[TASK OBJECTIVE]
Among these records, which lines include "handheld"? Copy them out.
● ● ● ● ● ● ●
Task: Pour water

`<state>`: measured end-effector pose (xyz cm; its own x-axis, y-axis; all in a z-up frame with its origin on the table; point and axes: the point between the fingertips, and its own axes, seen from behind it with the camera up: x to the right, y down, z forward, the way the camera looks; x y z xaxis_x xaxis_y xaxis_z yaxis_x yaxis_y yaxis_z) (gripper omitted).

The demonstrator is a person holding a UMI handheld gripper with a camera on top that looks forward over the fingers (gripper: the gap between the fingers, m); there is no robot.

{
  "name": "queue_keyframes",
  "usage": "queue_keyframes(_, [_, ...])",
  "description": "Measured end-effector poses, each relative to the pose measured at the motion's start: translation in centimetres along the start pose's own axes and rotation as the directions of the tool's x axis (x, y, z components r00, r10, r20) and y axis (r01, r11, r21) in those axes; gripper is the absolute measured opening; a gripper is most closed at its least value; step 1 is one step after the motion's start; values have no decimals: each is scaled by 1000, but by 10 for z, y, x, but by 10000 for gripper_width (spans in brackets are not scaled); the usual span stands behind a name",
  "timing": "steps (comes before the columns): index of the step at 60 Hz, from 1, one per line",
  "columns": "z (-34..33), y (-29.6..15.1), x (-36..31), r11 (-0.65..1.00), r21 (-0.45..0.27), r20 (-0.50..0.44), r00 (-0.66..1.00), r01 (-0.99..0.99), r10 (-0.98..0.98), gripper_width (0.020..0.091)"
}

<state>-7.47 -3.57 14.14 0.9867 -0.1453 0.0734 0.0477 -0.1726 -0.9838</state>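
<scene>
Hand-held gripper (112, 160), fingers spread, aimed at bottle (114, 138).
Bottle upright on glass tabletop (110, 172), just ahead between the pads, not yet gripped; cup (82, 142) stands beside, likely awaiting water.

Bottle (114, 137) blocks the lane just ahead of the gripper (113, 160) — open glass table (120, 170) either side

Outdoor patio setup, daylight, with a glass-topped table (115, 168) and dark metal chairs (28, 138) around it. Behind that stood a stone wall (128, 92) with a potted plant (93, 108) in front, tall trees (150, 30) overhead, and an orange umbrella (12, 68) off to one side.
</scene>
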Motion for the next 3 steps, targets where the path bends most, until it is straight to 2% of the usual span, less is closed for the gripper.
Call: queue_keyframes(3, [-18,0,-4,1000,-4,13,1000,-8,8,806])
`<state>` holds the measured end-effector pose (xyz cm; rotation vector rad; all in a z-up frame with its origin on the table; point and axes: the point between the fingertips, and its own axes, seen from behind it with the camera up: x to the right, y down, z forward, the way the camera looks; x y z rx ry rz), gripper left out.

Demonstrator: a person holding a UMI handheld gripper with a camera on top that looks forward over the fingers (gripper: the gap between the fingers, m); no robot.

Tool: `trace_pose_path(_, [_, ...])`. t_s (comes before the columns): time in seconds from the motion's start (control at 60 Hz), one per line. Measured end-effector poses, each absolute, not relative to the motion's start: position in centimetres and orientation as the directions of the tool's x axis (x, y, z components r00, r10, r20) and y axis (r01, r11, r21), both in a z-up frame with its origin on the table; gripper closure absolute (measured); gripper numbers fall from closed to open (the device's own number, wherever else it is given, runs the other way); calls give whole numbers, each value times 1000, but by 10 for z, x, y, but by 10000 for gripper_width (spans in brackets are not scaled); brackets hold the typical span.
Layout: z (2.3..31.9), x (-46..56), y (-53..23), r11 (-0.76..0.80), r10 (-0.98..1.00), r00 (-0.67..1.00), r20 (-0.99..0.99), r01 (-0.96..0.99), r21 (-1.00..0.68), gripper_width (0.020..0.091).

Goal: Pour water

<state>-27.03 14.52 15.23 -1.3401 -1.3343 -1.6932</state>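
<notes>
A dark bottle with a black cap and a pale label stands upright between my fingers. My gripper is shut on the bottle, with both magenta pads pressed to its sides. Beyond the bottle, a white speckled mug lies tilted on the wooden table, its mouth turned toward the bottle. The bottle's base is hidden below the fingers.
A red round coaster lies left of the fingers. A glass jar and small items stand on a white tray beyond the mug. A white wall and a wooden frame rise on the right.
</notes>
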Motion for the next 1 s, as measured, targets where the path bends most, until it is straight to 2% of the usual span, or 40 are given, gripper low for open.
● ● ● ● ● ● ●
[ANSWER SPACE]
The demonstrator is a person holding a UMI handheld gripper with a camera on top that looks forward over the fingers (gripper: the gap between the fingers, m); there is no robot.
Demonstrator: a person holding a UMI handheld gripper with a camera on top that looks forward over the fingers (gripper: the gap between the fingers, m); no robot.

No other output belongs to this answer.